One of the graphs generated by our audio benchmarking algorithm that displays transcription accuracy by demo group
Equality benchmark generated by our algorithm
Equity disparity index generated by our algorithm
WER vs IER rate generated by our algorithm
Small snippet of our word error rate calculation algorithm
Societal impact calculations and planning whiteboard
Speech to text transcription used to catch errors in transcription using our algorithm
UML model

Inspiration

We come from immigrant families, and one of our teammates, Richard, moved from China three years ago. He and our parents regularly struggle with automated phone systems that fail to understand accented speech. These aren’t edge cases—they’re everyday experiences. EqualVoice was inspired by seeing how voice AI systems that claim high accuracy still systematically fail people like our families. We realized that these small misunderstandings have huge consequences: banks and businesses lose billions every year due to misinterpreted calls. For example, Bank of America is estimated to lose $3.2 billion annually from customer service inefficiencies, while companies that misinterpret just two calls a day can lose over $8,800 per year. Studies show that 27% of customers abandon voice calls, and 75% of them do so because they feel misunderstood.

⸻

What it does

EqualVoice benchmarks how speech recognition errors disproportionately affect accented speakers and tracks how these errors cascade into downstream failures such as incorrect intent classification, misrouted calls, and increased resolution time.

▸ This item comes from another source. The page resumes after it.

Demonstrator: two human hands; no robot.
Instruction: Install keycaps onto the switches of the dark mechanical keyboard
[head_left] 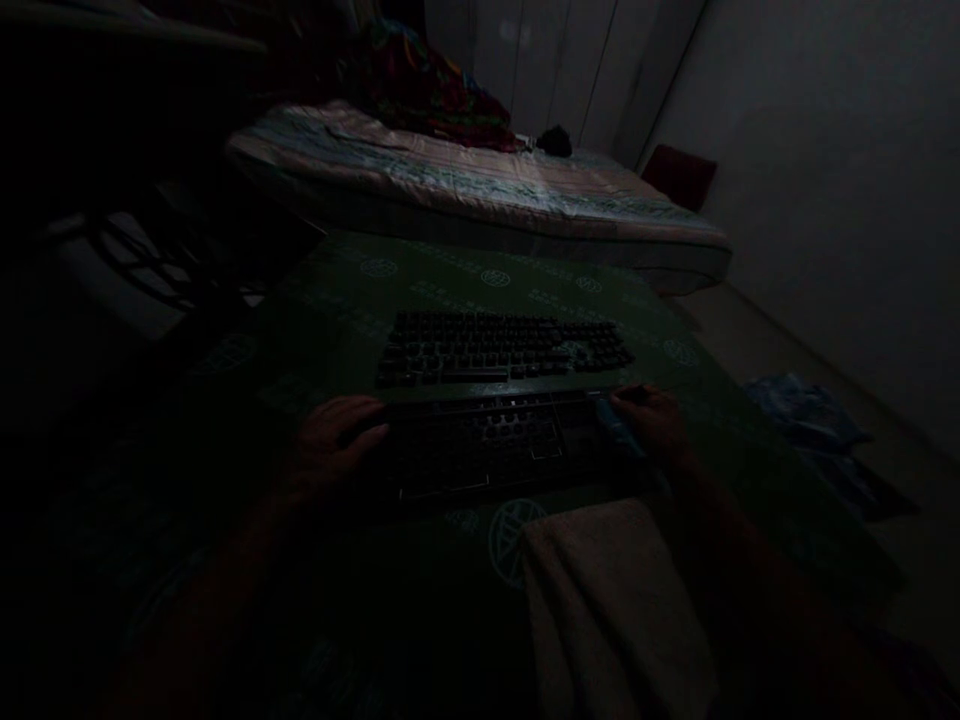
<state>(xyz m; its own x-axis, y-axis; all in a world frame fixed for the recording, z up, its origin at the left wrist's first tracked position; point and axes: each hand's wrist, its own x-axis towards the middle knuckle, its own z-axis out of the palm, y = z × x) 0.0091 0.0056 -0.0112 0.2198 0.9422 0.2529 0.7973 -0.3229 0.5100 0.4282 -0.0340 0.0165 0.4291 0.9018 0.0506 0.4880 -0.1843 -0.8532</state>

It transforms abstract metrics like word error rate into real-world consequences, quantifying both access inequity and operational cost. By connecting transcription errors to measurable impact, EqualVoice shows businesses exactly where their voice AI systems fail their most vulnerable customers.

⸻

How we built it

We worked with terabytes of open speech data spanning thousands of audio recordings to simulate realistic customer support scenarios. Audio was processed through an ASR pipeline, followed by intent classification and routing logic. Performance was evaluated using word error rate, intent error rate, and a disparity index comparing accented and non-accented speakers. Because of scale constraints, we engineered a sampling and caching strategy to extract small but statistically meaningful subsets for fast iteration and demos. Our pipeline was designed to run end-to-end while still being realistic enough to capture real-world failures.

⸻

Challenges we ran into

Handling massive audio datasets was one of our biggest challenges. Storage limits, slow preprocessing, corrupted files, inconsistent labels, and compute bottlenecks forced us to rethink our pipeline multiple times. Fair benchmarking required careful controls, as small mistakes could exaggerate or hide bias. Translating model-level errors into real-world impact metrics was especially difficult, and simulating realistic customer interactions while keeping the system fast enough for a demo added another layer of complexity.

⸻

Accomplishments that we’re proud of

We are a group of high schoolers who built an end-to-end, realistic benchmark that quantifies how speech recognition errors impact real people and real businesses. We processed thousands of audio recordings, designed a scalable pipeline under tight compute constraints, and showed how small transcription gaps compound into significant downstream failures. We delivered a polished, demo-ready system grounded in authentic data and metrics, demonstrating that even young developers can tackle complex, socially meaningful AI challenges.

⸻

What we learned

We learned that bias in voice AI is often invisible at the surface level. Minor increases in error rates can compound into major barriers when systems rely on multiple automated decisions. Evaluating fairness requires an end-to-end approach, connecting technical errors to human impact. Accurate systems are not enough; equitable systems must be measured, too.

⸻

What’s next for EqualVoice

Next, we plan to expand accent coverage, benchmark additional models, and integrate EqualVoice into continuous evaluation workflows for voice AI teams. Our goal is to make accent equity a measurable standard rather than an afterthought, helping businesses improve access for all customers while minimizing operational losses.